» Exercise
In the records below, find the line that contains "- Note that" and the line that contains "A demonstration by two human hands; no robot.". Set down exactly those lines and every line between them, and nothing more.

⟨

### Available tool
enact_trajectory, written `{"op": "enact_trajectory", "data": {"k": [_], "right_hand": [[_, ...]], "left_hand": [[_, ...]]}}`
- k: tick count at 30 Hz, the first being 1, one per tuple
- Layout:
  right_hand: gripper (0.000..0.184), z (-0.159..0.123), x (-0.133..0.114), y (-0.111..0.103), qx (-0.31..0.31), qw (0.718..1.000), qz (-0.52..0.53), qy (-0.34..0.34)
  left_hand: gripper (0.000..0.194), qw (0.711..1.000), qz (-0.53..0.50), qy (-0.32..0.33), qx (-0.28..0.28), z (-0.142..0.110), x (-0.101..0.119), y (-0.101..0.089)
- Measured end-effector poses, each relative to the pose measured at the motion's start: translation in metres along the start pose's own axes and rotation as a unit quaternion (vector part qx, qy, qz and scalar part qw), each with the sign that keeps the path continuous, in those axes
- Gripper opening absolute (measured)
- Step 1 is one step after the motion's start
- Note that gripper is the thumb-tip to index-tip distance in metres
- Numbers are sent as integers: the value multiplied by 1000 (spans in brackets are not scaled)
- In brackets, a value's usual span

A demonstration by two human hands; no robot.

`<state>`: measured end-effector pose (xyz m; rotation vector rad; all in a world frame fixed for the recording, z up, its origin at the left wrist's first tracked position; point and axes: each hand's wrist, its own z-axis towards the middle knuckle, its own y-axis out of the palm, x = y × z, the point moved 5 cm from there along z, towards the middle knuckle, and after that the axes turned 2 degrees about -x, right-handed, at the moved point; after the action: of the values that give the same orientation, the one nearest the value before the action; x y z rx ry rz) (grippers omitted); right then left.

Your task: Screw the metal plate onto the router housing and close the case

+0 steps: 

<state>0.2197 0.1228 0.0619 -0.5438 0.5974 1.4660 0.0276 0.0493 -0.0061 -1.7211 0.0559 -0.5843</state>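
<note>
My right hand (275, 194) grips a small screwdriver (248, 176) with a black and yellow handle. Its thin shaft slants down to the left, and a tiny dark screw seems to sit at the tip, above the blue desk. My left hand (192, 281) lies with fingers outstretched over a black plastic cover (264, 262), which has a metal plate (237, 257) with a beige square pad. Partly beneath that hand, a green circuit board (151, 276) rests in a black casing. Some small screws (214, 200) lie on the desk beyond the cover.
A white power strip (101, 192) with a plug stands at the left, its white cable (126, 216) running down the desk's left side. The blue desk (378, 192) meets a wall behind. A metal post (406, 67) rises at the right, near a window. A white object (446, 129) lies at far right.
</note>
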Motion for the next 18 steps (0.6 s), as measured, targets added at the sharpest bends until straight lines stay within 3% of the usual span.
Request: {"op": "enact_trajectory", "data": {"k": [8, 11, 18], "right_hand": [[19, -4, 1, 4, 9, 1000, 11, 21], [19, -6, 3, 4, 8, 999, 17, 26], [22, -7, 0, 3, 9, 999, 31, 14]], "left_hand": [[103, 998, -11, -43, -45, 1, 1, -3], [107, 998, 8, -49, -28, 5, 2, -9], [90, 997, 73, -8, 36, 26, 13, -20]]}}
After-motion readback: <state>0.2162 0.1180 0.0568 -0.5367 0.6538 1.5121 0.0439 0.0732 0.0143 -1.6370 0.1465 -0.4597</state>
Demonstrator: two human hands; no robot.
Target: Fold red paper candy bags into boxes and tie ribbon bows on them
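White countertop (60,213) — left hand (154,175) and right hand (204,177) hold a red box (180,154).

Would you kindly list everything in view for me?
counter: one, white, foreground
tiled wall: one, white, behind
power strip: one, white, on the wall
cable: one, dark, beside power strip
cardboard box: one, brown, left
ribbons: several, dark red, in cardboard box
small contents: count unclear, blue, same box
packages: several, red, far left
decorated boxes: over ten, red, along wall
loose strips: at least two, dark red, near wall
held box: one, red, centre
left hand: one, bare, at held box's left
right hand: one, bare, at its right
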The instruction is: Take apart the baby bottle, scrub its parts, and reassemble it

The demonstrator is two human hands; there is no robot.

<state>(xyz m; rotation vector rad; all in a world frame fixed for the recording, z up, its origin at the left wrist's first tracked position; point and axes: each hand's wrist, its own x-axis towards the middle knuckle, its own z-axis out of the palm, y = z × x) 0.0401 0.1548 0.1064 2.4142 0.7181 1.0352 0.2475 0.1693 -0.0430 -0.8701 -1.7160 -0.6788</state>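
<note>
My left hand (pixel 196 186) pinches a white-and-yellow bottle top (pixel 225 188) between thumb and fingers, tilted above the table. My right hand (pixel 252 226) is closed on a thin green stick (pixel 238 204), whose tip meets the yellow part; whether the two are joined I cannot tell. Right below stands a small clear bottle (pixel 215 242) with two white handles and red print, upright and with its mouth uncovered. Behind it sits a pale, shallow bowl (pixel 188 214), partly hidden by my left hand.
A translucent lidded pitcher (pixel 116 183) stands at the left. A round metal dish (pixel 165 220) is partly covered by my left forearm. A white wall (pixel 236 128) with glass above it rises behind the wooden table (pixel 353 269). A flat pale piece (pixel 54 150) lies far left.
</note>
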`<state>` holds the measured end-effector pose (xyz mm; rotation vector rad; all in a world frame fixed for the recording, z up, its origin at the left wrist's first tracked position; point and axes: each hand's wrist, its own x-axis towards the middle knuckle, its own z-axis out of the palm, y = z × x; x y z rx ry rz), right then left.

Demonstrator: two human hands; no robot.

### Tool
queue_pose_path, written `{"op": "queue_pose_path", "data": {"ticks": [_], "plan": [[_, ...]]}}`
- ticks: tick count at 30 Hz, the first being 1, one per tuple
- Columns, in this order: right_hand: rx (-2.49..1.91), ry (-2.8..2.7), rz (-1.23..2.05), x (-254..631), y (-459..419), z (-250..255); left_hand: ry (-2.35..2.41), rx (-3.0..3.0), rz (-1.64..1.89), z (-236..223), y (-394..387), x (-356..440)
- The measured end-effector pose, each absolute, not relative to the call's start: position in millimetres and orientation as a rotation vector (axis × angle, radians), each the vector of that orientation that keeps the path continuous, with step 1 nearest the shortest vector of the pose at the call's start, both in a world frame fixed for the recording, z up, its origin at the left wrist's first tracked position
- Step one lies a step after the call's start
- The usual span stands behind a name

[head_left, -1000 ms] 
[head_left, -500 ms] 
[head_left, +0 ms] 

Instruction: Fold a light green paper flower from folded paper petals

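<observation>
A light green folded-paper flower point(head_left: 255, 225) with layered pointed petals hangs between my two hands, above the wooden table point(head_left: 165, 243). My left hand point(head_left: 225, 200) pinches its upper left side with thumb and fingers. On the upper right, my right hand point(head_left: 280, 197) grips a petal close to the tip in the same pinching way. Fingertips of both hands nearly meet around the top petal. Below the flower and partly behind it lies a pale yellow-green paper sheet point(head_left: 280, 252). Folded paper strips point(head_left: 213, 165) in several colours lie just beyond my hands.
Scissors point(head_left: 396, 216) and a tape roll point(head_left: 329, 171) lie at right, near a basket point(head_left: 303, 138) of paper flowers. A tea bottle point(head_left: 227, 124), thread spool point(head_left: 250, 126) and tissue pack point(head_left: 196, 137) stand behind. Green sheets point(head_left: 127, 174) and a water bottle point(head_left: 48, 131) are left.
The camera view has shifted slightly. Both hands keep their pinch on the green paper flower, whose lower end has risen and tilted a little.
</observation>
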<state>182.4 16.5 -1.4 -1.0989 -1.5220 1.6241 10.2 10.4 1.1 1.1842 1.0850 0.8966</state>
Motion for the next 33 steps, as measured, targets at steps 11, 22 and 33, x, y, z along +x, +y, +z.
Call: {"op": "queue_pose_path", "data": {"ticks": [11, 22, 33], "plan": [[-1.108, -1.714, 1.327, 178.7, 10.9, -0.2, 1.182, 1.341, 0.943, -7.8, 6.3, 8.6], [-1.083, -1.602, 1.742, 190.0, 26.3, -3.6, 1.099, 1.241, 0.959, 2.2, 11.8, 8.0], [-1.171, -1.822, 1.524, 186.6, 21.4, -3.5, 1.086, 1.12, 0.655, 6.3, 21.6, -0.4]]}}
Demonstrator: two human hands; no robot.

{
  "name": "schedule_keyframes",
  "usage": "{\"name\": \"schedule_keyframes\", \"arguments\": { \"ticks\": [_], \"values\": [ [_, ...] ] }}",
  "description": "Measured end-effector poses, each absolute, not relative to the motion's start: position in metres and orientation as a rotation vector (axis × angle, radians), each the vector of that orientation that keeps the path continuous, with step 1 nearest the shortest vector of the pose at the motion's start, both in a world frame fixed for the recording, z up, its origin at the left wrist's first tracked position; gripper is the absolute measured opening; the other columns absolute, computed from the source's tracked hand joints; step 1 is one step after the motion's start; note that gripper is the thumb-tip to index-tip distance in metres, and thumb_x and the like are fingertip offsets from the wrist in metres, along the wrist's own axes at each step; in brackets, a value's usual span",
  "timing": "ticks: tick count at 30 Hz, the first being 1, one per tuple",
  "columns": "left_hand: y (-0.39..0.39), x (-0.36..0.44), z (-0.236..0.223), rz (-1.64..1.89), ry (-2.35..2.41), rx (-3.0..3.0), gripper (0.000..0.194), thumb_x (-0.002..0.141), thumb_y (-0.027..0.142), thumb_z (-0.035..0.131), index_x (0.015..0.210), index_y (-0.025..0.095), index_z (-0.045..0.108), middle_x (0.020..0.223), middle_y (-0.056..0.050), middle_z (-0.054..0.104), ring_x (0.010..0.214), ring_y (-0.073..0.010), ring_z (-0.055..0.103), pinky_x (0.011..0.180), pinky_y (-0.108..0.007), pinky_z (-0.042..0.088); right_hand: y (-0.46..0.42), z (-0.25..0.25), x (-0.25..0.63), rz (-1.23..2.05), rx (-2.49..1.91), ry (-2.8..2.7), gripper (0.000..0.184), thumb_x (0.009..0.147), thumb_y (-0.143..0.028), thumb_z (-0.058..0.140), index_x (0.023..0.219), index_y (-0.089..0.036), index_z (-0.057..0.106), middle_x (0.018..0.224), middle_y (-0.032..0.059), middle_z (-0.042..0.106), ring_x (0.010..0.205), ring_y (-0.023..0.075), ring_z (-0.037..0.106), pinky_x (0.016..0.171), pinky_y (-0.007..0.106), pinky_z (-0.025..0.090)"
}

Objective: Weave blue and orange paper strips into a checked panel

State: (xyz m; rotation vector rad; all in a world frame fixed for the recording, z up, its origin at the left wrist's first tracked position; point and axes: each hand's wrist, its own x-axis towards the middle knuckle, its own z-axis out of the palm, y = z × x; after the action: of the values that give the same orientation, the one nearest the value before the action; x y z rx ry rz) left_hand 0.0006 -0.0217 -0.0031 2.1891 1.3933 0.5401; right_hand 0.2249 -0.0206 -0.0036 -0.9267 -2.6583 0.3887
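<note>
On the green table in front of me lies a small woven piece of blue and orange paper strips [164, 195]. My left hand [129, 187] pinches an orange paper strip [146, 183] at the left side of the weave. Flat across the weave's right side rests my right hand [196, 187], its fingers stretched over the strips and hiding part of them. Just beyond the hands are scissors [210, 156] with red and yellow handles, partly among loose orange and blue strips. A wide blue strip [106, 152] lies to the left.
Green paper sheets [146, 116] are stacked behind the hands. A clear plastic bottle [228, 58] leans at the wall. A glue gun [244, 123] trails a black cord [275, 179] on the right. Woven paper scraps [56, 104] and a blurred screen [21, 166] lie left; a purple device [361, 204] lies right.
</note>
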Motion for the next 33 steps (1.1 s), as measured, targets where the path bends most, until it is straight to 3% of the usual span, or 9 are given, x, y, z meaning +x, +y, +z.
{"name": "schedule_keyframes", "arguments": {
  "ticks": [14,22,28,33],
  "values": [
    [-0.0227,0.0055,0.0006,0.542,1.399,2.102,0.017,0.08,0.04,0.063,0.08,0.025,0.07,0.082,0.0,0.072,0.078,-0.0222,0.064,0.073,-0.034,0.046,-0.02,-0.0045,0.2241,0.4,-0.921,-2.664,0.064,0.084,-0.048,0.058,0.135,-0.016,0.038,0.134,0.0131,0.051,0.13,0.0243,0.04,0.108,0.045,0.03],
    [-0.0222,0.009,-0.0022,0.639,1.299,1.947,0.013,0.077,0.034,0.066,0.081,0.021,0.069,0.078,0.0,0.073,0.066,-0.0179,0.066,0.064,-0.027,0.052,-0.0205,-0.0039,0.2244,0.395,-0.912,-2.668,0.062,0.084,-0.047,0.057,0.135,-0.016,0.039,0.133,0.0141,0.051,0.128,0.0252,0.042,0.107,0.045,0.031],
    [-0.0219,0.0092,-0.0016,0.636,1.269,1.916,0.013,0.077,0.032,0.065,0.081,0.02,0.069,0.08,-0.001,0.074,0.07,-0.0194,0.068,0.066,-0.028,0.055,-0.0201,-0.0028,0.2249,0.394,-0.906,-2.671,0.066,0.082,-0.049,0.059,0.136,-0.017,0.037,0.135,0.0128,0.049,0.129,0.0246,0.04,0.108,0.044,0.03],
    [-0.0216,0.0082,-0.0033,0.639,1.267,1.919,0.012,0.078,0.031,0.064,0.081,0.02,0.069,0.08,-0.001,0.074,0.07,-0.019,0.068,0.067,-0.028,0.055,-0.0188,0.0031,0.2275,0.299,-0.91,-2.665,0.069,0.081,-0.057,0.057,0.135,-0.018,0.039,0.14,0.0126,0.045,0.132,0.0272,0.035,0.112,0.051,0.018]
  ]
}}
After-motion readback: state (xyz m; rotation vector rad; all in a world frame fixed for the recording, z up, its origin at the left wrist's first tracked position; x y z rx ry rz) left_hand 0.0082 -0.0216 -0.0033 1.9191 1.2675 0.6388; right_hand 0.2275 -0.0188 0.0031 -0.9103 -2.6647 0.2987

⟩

» Written solution
- Note that gripper is the thumb-tip to index-tip distance in metres
- Numbers are sent as integers: the value multiplied by 1000 (spans in brackets are not scaled)
- In brackets, a value's usual span

A demonstration by two human hands; no robot.

The answer is complete, and the exercise is done.